I have had some scanning and blood tests done in LWC Cardiff and some done in CRGMW who are much much nicer in every aspect and often less costly too. 

Zebbie


----------



## celticgirl (Oct 8, 2012)

Hi Ladies,
Thank you both so much for replying to me.  I was bit alarmed that nobody had anything to say.  Things are moving slowly for us with the LWC but we are not finding them easy to communicate with and I sometimes feel if I didn't keep calling we would never hear from them.  There are a few reasons why we need to stay with them for treatment but there have been a couple of incidents that have upset us.
thanks for taking the time to come back to me and good luck both with your baby making endeavours xx


----------



## Spenno (Aug 23, 2012)

Hi ladies, I am having treatment at LWC in Cardiff and it has been a bit hap hazard. Just starting my second cycle and hoping they are a bit more organised this time. I do have to say I find them very friendly and helpful if you ask questions...but you have to ask them rather than them giving you all the information you need. 

I found CRGW to be really clinical and not at all friendly so glad I'm there.

Good luck to everyone xxx


----------



## celticgirl (Oct 8, 2012)

Hi Spenno,
Good luck with your treatment.  It is very hap hazard for us too with the clinic.  The left hand doesn't seem to know what the right hand is doing! Hey ho we are at their mercy.  I just hope the embryologists are more professional then some of the other staff we have dealt with. 
x


----------



## Itsmekatielou (Dec 20, 2012)

Hi,  my wife and I are having treatment at LWC and we've had no problems, they have all been lovely.  As far as the lack of information goes, I can see what yu mean, but I phone them all the time asking about stuff so maybe they just this I will call them if I have questions! They really have been lovely though, I've been in 5 or so times now for scans and trial embryo transfer, blood tests and injection lessons, so I've seen lots of different people  and they've all been great.  I'm sorry you've had a not so good experience.  Do you live in cardiff? I barely see anyone else in there so I was starting to think we were the only patients! Ha ha.  What stage are you at?


----------



## celticgirl (Oct 8, 2012)

Hi, 
Haha you are not the only patients, yes we live in Cardiff.  Things are moving along for us now and we have been matched. My partner is donating her eggs to me and anonymous recipient. We are both taking the pill at the moment which is making us both want to eat bread and chocolate continuously. We don't have a treatment plan yet but egg collection/ transfer should be end of April.  We are so excited but v nervous too. When is your egg collection? Really hope it all goes well for you both x


----------



## Itsmekatielou (Dec 20, 2012)

Egg collection will hopefully be week commencing 4th march! Started stimms a few days ago. We're really excited! We wanted to do partner to partner egg transfer but DW was a bit nervous about it, so maybe well do it next time.


----------



## celticgirl (Oct 8, 2012)

That is very exciting, how are you feeling on the stimulation drugs?


----------



## Itsmekatielou (Dec 20, 2012)

Not to bad actually, only had 3rd one this morning, so I'm not expecting Ny symptoms quite yet.  I'm trying to drink a load of water and milk and will start with the hot water bottle on my belly tonight


----------



## celticgirl (Oct 8, 2012)

Glad you are feeling well, it is really nice to be in touch with someone just ahead of us in the treatment.  I'll keep everything crossed for you


----------



## Itsmekatielou (Dec 20, 2012)

thank you!  good luck to you too!


----------



## beckha (Feb 22, 2011)

Hello girls I have recently switched to LWC from CRGW as CRGW wanted £500 for screening bloods which we just couldn't afford, and LWC do it for free.

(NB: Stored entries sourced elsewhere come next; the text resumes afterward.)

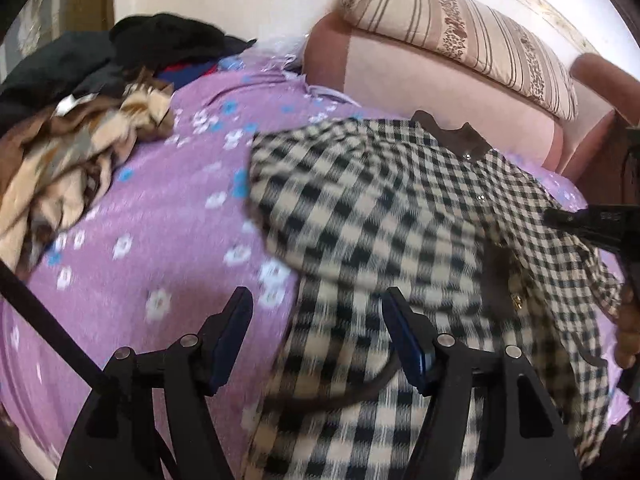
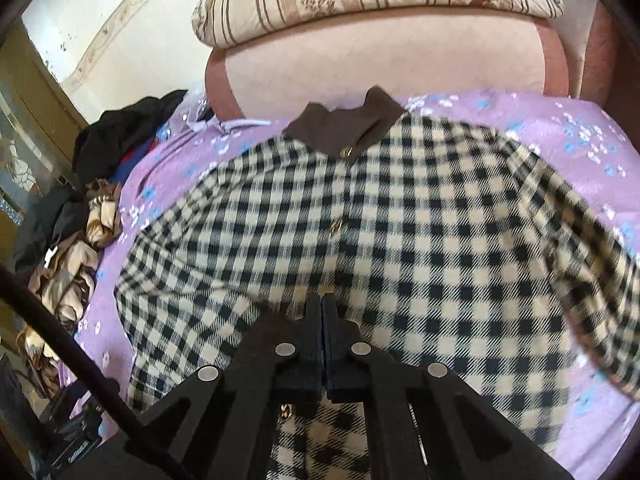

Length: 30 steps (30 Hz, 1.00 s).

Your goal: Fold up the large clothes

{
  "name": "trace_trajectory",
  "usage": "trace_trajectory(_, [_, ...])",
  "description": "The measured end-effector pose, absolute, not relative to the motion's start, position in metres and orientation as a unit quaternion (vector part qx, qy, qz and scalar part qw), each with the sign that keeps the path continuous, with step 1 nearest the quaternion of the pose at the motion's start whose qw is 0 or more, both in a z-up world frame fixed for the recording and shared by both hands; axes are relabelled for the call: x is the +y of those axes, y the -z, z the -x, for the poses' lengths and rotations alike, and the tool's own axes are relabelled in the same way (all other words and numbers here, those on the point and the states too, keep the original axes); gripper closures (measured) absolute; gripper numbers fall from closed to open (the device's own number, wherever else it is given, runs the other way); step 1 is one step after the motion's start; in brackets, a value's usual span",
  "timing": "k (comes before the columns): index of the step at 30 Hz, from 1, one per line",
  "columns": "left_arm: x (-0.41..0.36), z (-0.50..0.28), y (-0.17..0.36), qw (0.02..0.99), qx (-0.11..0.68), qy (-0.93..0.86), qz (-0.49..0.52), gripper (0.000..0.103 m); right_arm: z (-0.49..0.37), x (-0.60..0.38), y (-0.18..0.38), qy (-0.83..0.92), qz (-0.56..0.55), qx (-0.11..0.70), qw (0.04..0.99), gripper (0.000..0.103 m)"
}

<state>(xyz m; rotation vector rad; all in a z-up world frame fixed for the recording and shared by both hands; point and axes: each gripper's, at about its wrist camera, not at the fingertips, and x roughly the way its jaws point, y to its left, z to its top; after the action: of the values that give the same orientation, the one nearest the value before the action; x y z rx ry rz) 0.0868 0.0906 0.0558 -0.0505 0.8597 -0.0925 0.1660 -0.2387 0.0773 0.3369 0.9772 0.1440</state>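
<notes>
A black-and-cream checked shirt [image 1: 380, 216] with a brown collar [image 2: 344, 124] lies spread on the purple flowered bedspread [image 1: 160, 216]. My left gripper [image 1: 316, 300] hangs open just above the shirt's left edge, with nothing between its blue pads. My right gripper [image 2: 322, 298] is shut, its tips pinched on the shirt's front near the row of gold buttons [image 2: 334, 226]. In the left wrist view the right gripper [image 1: 554, 217] comes in from the right edge, and the cloth under it looks raised into a fold. A hand [image 1: 628, 332] shows at that edge.
A heap of brown, cream and dark clothes [image 1: 80, 152] lies on the left of the bed. At the back stand a pink headboard cushion [image 2: 380, 56] and a striped pillow [image 1: 460, 36]. A black cable [image 2: 72, 356] crosses the lower left.
</notes>
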Motion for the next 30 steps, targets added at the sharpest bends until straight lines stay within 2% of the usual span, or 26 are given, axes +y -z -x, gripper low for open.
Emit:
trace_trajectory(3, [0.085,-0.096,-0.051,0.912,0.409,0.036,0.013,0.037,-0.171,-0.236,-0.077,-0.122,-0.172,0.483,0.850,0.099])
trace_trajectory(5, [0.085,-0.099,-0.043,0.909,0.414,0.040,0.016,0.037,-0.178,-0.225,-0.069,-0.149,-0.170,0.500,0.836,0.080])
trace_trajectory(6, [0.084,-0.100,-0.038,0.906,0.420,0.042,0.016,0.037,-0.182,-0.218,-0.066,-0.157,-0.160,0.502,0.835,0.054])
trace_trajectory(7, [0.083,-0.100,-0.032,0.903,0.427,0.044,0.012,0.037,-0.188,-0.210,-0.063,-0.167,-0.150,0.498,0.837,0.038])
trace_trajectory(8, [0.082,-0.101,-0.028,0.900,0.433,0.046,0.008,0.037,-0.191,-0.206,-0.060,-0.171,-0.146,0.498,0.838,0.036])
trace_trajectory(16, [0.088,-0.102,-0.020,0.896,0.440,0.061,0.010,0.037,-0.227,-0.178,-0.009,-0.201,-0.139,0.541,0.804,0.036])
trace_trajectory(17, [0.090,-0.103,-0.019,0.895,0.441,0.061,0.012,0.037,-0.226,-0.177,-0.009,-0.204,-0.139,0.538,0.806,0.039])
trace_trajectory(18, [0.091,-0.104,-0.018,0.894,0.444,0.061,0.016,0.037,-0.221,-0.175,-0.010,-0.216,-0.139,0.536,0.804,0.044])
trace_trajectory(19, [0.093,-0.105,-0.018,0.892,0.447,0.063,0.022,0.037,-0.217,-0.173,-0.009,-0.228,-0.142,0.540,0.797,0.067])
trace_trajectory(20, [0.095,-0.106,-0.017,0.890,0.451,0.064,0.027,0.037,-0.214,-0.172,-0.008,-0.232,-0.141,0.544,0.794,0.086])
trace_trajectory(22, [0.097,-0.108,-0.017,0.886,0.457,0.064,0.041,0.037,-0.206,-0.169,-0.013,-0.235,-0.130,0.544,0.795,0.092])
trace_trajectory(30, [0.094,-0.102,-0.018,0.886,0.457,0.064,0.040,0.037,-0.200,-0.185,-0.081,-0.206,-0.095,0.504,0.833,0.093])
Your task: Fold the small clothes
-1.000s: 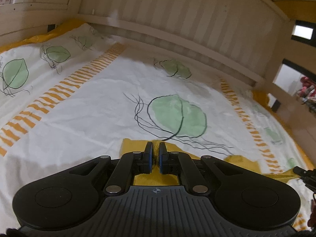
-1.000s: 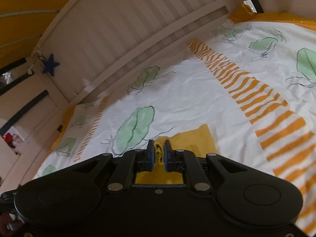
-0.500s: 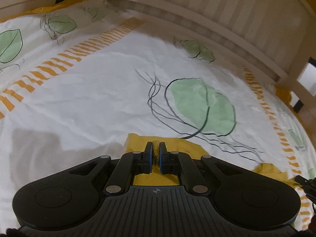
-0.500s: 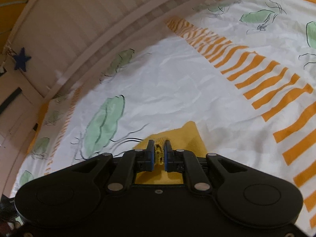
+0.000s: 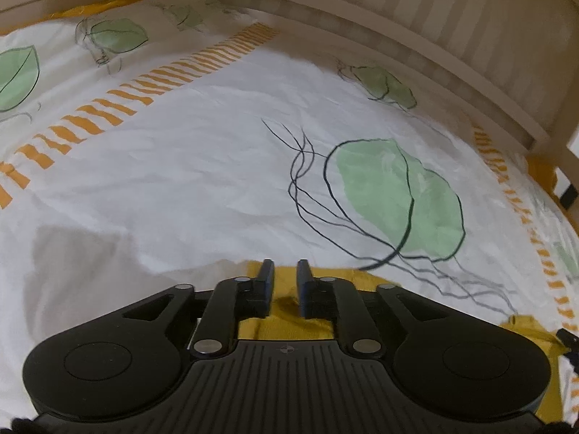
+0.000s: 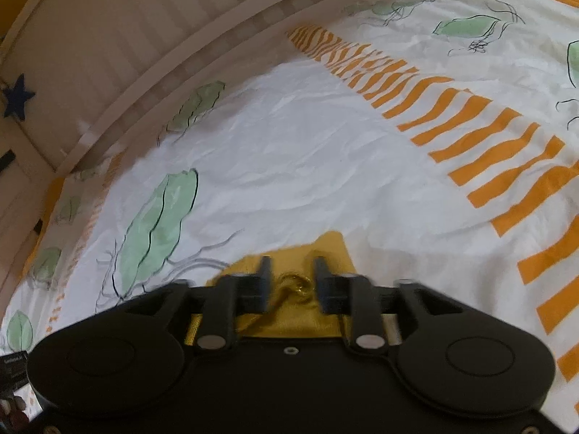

My initial impressions of LWC are better, I feel like they aren't trying to rip me off, all the staff were lovely and helpful, the atmosphere was nice too.

I guess everyone is different and choosing a fert clinic is a personal thing. Only prob I have had is receptionist giving one bit of information but it being wrong and reasking the nurse and they clarified, but that is is. Think the receptionist may be new.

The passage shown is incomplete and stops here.